*Your task*.
Find the lines below that contain the string "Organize", count them, and give only the number.

*Input data*.
※ ※ ※

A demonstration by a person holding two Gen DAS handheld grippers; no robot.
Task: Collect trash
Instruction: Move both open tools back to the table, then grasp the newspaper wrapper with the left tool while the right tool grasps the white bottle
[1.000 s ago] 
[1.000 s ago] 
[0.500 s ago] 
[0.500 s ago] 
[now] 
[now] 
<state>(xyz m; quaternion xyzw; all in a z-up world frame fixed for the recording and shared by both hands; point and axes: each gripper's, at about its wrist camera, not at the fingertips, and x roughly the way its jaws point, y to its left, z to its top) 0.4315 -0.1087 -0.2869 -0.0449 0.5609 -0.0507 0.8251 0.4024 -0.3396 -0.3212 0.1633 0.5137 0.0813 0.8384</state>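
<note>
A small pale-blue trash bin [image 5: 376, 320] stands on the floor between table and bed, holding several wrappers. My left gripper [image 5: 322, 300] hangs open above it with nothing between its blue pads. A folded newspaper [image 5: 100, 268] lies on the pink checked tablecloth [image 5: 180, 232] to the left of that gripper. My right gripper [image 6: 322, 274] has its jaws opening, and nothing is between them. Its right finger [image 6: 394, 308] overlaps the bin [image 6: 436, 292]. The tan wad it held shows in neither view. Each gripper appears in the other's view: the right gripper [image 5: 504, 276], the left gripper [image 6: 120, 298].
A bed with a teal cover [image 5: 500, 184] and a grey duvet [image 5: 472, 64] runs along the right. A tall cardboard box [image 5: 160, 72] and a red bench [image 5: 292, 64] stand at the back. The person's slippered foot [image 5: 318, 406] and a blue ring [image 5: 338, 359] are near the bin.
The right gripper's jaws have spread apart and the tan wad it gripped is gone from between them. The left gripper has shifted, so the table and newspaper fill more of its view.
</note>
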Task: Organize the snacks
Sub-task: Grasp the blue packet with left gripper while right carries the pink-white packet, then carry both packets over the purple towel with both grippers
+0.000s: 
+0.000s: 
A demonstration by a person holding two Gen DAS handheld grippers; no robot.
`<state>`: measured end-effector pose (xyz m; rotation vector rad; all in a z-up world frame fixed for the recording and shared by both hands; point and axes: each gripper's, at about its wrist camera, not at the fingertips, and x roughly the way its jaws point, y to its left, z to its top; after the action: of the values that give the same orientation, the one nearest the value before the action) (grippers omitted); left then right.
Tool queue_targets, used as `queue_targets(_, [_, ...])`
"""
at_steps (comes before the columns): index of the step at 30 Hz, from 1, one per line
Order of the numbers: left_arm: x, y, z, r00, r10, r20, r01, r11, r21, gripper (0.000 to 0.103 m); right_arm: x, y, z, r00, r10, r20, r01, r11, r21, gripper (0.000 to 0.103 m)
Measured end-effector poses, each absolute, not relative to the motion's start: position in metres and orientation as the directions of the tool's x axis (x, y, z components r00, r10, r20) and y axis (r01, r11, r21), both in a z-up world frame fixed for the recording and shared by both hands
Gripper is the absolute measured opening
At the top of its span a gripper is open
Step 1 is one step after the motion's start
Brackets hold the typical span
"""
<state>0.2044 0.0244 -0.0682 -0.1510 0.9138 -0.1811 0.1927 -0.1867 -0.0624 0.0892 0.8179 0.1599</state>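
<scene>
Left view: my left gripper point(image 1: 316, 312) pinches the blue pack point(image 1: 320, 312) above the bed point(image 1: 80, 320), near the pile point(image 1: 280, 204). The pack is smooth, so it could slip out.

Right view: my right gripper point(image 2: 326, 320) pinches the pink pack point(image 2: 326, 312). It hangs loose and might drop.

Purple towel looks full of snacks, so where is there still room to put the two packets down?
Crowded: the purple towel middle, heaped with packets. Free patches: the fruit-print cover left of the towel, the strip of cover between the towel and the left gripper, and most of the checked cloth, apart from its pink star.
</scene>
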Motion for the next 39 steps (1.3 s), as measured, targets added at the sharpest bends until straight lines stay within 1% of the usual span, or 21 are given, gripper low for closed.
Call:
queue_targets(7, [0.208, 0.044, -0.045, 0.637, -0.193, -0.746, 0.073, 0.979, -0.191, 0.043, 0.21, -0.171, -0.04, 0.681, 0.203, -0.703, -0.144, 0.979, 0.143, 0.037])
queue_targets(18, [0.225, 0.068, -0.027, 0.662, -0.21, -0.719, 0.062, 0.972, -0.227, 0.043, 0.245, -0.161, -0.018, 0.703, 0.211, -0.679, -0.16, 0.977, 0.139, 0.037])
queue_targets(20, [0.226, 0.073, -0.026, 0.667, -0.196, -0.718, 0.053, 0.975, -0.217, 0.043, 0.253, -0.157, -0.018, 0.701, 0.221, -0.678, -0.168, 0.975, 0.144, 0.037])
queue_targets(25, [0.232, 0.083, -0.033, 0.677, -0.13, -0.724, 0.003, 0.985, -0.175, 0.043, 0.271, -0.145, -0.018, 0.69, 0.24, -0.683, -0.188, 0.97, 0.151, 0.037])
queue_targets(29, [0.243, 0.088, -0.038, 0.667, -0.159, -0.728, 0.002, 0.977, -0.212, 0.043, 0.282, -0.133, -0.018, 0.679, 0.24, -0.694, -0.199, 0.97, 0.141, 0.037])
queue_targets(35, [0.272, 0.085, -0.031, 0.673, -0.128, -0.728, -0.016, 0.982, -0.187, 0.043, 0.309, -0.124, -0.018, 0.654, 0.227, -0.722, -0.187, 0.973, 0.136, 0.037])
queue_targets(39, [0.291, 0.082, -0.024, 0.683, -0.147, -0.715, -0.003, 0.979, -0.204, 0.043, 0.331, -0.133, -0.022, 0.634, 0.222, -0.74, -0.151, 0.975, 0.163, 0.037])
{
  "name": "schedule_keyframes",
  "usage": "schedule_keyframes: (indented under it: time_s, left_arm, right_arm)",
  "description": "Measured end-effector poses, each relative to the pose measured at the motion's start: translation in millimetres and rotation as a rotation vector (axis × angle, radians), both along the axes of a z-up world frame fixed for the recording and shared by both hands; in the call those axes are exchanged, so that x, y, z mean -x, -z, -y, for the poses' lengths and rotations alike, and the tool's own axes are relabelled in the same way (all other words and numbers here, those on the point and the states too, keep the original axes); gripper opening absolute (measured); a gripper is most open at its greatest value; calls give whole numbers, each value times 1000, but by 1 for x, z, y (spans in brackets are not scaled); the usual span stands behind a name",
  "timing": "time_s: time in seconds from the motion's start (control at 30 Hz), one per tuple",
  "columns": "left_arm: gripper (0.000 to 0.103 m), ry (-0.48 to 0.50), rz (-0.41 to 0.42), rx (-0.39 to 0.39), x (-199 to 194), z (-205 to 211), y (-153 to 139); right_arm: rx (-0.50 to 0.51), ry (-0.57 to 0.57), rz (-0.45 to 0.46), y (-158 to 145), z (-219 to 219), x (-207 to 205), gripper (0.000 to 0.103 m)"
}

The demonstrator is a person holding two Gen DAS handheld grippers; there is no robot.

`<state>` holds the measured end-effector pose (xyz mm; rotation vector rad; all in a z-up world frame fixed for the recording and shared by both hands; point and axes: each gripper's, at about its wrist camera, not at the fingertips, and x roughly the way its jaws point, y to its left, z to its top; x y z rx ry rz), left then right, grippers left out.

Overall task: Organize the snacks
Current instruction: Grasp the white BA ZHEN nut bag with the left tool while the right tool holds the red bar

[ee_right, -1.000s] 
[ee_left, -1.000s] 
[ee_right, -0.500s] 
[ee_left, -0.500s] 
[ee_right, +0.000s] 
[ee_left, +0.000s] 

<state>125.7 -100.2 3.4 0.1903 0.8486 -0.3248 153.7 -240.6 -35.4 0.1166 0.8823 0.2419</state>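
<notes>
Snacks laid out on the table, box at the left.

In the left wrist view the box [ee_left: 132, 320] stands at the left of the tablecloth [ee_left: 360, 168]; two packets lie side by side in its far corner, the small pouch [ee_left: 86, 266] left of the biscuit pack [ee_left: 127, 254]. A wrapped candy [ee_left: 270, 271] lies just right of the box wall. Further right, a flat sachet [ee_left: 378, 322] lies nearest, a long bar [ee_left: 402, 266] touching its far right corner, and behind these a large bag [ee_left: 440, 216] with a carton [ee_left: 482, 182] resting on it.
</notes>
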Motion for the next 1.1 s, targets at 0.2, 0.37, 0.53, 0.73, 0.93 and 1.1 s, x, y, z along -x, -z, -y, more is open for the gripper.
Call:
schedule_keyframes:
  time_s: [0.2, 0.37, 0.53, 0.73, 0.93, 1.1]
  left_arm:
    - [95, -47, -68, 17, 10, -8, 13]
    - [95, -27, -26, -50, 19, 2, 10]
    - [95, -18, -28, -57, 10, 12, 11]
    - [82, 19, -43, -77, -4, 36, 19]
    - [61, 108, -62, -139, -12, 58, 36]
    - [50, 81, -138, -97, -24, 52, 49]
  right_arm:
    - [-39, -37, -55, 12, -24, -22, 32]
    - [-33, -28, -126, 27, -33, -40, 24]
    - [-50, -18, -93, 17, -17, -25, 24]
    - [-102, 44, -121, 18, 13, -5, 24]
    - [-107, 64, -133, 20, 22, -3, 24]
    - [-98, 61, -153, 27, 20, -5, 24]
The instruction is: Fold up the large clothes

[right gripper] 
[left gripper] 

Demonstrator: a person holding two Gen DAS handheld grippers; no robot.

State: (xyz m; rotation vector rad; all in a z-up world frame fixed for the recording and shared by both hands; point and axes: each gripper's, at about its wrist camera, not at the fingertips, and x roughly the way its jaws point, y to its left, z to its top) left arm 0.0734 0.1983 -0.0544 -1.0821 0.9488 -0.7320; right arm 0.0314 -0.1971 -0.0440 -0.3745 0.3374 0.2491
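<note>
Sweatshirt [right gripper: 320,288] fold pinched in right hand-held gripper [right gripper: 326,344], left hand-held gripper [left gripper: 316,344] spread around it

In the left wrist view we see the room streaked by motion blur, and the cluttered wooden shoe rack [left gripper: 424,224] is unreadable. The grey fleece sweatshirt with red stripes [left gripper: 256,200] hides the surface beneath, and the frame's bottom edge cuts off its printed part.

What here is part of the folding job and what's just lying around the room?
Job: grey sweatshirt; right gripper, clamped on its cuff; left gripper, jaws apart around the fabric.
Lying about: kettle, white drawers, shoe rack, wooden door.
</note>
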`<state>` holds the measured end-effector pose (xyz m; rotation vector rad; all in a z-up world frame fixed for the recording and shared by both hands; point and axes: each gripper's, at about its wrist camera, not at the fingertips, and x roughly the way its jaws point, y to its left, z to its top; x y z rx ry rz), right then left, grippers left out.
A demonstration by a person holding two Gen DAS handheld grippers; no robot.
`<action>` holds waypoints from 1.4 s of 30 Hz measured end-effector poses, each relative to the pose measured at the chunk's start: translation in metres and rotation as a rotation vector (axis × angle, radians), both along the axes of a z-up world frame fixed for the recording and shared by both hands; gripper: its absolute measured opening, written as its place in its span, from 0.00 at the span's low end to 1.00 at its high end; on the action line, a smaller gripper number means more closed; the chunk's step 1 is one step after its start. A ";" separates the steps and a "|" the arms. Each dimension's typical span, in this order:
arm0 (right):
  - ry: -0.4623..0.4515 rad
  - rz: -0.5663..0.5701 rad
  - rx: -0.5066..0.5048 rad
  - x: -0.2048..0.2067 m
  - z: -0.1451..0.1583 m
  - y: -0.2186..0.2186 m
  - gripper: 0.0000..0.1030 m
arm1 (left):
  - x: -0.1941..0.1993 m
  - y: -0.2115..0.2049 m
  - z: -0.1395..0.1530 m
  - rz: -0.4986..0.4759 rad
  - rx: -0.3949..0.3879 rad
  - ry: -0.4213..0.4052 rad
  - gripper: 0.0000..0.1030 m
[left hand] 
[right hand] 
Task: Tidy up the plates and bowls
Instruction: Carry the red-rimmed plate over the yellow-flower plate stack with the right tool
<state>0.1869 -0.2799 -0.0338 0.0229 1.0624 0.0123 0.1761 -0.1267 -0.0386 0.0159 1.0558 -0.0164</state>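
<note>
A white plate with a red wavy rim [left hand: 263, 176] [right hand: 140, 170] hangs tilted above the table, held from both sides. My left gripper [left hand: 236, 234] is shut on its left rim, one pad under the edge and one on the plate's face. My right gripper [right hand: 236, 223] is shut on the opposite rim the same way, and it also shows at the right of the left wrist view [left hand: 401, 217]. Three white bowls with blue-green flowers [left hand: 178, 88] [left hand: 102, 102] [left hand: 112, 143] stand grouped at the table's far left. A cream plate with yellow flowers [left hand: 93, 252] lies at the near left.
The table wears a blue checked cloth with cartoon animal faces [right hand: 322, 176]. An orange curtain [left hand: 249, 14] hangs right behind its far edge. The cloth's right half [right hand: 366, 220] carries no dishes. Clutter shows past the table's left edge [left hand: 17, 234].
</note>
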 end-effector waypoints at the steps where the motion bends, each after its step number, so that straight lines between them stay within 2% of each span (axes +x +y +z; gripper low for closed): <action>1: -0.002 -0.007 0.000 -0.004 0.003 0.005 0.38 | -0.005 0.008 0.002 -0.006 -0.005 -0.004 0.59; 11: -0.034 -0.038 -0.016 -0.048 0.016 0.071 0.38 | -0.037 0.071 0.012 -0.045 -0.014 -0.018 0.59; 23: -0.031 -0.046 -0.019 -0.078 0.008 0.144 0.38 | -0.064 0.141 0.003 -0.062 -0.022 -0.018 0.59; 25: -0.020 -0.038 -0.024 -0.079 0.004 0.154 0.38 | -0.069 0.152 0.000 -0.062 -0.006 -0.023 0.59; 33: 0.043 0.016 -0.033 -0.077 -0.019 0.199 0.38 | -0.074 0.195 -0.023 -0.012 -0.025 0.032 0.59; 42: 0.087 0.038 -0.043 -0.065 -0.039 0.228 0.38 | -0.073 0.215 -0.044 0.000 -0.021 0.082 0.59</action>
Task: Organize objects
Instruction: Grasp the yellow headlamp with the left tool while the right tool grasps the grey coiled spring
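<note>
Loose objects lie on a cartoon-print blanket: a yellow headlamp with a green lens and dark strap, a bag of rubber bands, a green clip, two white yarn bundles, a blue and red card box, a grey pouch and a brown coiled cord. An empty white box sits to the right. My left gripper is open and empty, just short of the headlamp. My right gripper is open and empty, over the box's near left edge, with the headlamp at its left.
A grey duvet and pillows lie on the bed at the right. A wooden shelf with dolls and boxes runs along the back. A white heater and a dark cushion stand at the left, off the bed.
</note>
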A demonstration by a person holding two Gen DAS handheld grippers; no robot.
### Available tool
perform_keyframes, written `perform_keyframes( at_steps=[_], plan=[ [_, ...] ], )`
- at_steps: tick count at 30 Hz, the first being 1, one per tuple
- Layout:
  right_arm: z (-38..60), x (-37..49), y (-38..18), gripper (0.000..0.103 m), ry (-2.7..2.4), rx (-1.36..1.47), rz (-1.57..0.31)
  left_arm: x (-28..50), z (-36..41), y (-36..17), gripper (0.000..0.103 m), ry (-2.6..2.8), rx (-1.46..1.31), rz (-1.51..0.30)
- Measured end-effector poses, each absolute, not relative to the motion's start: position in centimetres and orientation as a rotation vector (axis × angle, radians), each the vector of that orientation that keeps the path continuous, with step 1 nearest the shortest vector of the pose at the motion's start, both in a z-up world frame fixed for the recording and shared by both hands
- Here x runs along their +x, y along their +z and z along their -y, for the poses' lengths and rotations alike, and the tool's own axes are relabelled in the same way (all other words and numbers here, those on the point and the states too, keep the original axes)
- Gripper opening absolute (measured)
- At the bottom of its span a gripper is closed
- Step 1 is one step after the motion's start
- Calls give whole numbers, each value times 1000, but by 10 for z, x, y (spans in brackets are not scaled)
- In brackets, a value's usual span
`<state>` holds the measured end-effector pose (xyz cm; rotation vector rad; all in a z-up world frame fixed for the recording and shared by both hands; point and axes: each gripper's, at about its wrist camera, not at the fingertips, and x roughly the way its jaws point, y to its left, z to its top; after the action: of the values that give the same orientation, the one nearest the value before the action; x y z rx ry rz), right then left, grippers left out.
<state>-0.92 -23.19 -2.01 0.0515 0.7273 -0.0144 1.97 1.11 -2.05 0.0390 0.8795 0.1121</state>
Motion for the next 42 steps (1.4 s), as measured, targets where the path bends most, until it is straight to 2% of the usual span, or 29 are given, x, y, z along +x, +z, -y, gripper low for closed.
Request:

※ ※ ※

*Response for this exercise*.
3